Connect with us

Indian Daily Post

As US election disinformation spreads online, Twitter and Facebook suspend several accounts.

Popular

As US election disinformation spreads online, Twitter and Facebook suspend several accounts.

As US election disinformation spreads online, Twitter and Facebook suspend several accounts.

Key sentence: 

  1. Twitter claimed that the accounts were suspended for breaching its “coordination” policy.
  2. SVNewsAlerts, a few of those suspended, had more than 78,000 followers on Twitter.
  3. It pointed to Electoral bribery charges and drew attention to the protests and speeches of Republican President Donald Trump.
  4. Twitter applied fact-checking labels from the @PhillyGOP handle.
  5. A Trump poll-watcher has been seen being turned away from a platform in one video widely circulated by conservative audiences.
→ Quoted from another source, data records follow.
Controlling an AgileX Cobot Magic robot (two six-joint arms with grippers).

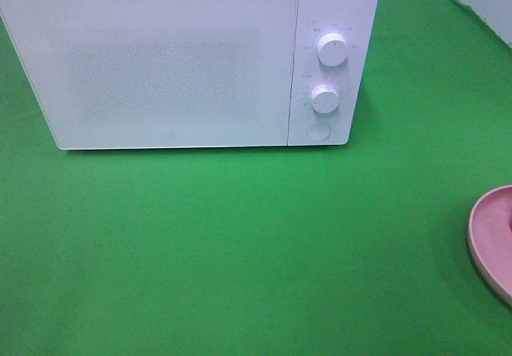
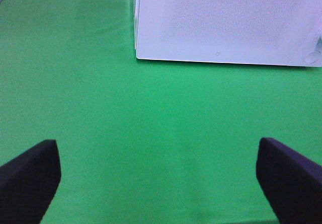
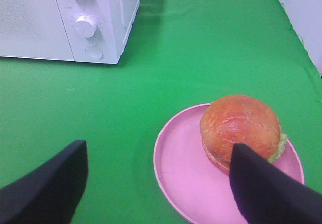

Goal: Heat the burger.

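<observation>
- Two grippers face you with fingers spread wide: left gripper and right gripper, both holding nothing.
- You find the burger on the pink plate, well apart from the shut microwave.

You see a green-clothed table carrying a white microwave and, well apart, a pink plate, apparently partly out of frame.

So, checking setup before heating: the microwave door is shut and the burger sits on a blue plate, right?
Not quite. The plate is pink, not blue, as the right wrist view shows. The burger does sit on it, and the microwave door is shut.
</observation>
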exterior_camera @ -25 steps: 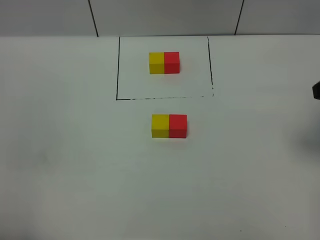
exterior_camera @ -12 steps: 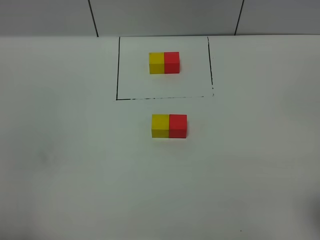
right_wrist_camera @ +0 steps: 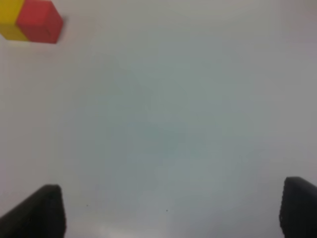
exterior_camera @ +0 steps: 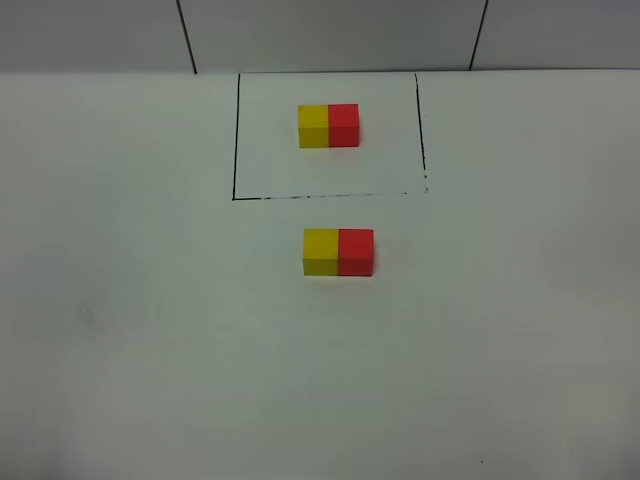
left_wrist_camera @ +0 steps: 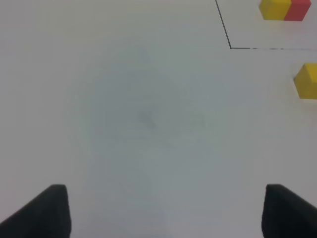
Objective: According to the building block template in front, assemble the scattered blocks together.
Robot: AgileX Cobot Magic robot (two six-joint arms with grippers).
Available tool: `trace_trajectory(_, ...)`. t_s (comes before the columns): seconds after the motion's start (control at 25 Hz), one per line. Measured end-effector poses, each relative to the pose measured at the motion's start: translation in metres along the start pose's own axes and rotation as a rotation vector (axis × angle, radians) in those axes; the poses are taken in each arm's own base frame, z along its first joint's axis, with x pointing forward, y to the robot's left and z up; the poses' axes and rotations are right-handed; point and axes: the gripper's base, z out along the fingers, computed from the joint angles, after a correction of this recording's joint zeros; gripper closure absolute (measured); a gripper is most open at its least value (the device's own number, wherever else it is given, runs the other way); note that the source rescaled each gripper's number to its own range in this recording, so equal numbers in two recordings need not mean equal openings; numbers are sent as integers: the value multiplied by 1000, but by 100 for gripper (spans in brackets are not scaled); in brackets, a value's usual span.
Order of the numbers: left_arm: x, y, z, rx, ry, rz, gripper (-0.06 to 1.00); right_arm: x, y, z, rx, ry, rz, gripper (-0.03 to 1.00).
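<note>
Because the scattered blocks, a yellow cube (exterior_camera: 320, 251) and a red cube (exterior_camera: 356, 250), already sit touching side by side with yellow on the left and red on the right, the assembly appears to match the building block template (exterior_camera: 328, 125), and the step in hand is judged to be a clear withdrawal and final check. The joined pair lies near the middle of the table (exterior_camera: 130, 330), just outside the drawn black rectangle (exterior_camera: 235, 140); the template lies inside that rectangle, toward the far edge of the table.

To finish well:
- Keep both arms away from the joined pair so that neither cube is nudged.
- Compare colour order and seam alignment with the template before ending; from the high view the two faces look flush, with no gap visible.
- If any correction is judged necessary, approach from the outer sides and push inward gently.

Neither arm shows in the high view. The left tool (left_wrist_camera: 163, 213) has its jaws spread over bare table, holding nothing, with the yellow cube off to one side. The right tool (right_wrist_camera: 171, 213) is likewise released and empty, well apart from the pair.
</note>
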Motion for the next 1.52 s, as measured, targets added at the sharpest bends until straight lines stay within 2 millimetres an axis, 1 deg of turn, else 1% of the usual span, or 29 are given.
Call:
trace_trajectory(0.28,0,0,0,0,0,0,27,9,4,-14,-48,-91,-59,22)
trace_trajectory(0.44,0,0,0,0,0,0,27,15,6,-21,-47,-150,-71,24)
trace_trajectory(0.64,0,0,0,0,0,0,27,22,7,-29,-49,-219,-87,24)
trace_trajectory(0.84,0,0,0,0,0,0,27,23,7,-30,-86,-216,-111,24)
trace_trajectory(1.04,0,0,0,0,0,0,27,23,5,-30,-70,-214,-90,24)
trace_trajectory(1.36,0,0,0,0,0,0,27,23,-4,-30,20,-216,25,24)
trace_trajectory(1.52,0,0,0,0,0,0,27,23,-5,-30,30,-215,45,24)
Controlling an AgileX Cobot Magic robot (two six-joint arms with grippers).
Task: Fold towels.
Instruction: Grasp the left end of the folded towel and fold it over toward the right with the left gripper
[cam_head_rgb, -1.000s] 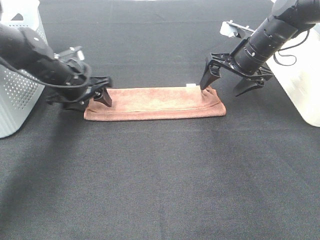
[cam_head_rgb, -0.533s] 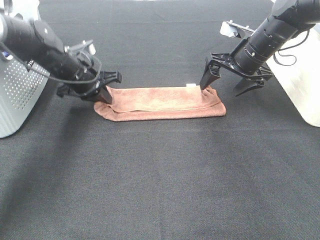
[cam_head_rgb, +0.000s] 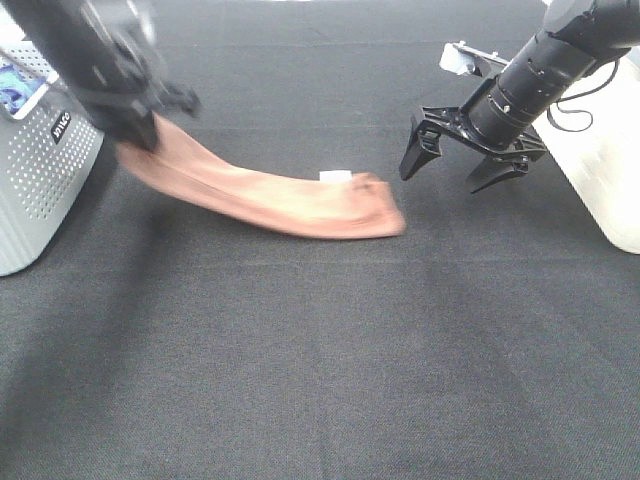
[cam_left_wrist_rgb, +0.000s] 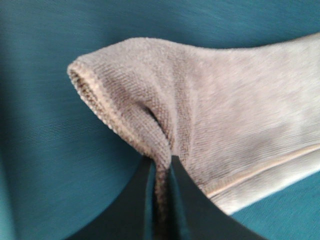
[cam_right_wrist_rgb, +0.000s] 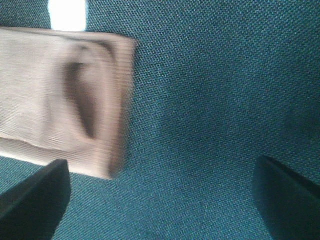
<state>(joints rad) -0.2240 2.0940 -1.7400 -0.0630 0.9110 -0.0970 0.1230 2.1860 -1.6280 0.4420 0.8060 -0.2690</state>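
Note:
The reddish-brown towel (cam_head_rgb: 280, 195), folded into a long strip, hangs from its left end and trails down to the black table, its right end (cam_head_rgb: 375, 218) resting there. Its small white tag (cam_head_rgb: 335, 176) shows on the far edge. My left gripper (cam_head_rgb: 135, 125) is shut on the towel's left end and holds it raised near the left basket; the left wrist view shows the cloth (cam_left_wrist_rgb: 210, 115) pinched between the fingers (cam_left_wrist_rgb: 177, 200). My right gripper (cam_head_rgb: 460, 160) is open and empty, just right of the towel's right end. The right wrist view shows that end (cam_right_wrist_rgb: 65, 100) and the tag (cam_right_wrist_rgb: 67, 14).
A white perforated basket (cam_head_rgb: 45, 170) stands at the left edge. A white container (cam_head_rgb: 610, 170) stands at the right edge. The black table surface (cam_head_rgb: 320, 360) spreads across the front.
My left gripper has lifted the towel's left end up and to the left. The towel has slid left, away from my right gripper, which has stayed put and let the cloth go.

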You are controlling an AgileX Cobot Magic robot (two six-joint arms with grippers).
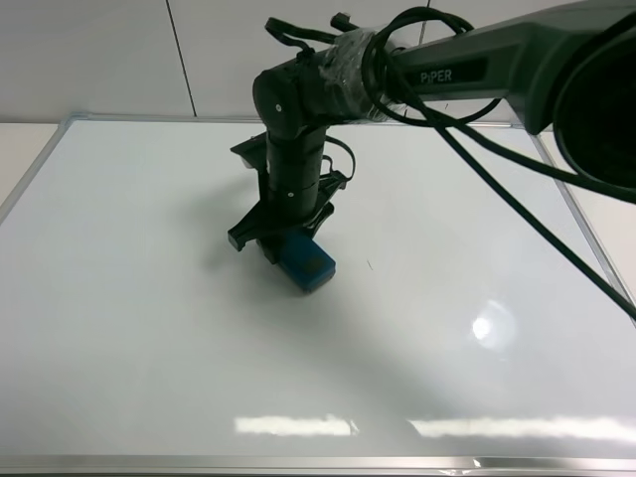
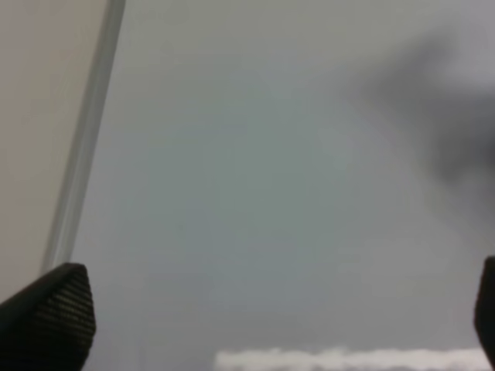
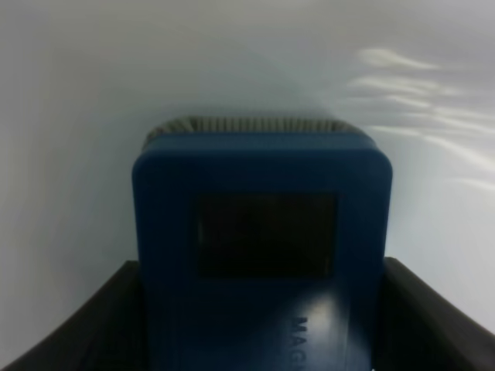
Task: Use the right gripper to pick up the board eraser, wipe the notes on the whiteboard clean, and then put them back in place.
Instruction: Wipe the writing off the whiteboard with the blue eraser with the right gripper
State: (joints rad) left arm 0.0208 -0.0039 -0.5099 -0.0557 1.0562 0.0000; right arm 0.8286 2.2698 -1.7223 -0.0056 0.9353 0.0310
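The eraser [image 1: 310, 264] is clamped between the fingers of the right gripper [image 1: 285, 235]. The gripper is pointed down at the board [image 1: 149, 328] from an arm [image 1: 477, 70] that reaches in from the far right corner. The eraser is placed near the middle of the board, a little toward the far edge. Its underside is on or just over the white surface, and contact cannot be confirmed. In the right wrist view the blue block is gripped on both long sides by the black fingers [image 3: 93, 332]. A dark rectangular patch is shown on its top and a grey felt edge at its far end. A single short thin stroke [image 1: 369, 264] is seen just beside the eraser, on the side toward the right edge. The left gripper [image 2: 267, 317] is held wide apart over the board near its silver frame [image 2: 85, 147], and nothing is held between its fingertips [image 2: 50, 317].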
On Tuesday, Twitter Inc and Facebook Inc suspended many newly established right-leaning news accounts posting voter information for breaching their policies in the highly contested U.S. election.

Twitter claimed that the accounts were suspended for breaching its “coordination” policy, posting similar content while appearing separate or engaging in many other covertly automated behaviour.

For inauthentic behaviour, Facebook suspended them.SVNewsAlerts, a few of those suspended, had more than 78,000 followers on Twitter, after adding more than 10,000 in the previous week.

The study also warned of election-related turmoil and highlighted voting safety and efficiency problems. It pointed to Electoral bribery charges and drew attention to the protests and speeches of Republican President Donald Trump.

FJNewsReporter, Crisis-Intel, and Faytuks were among the other accounts suspended by Twitter.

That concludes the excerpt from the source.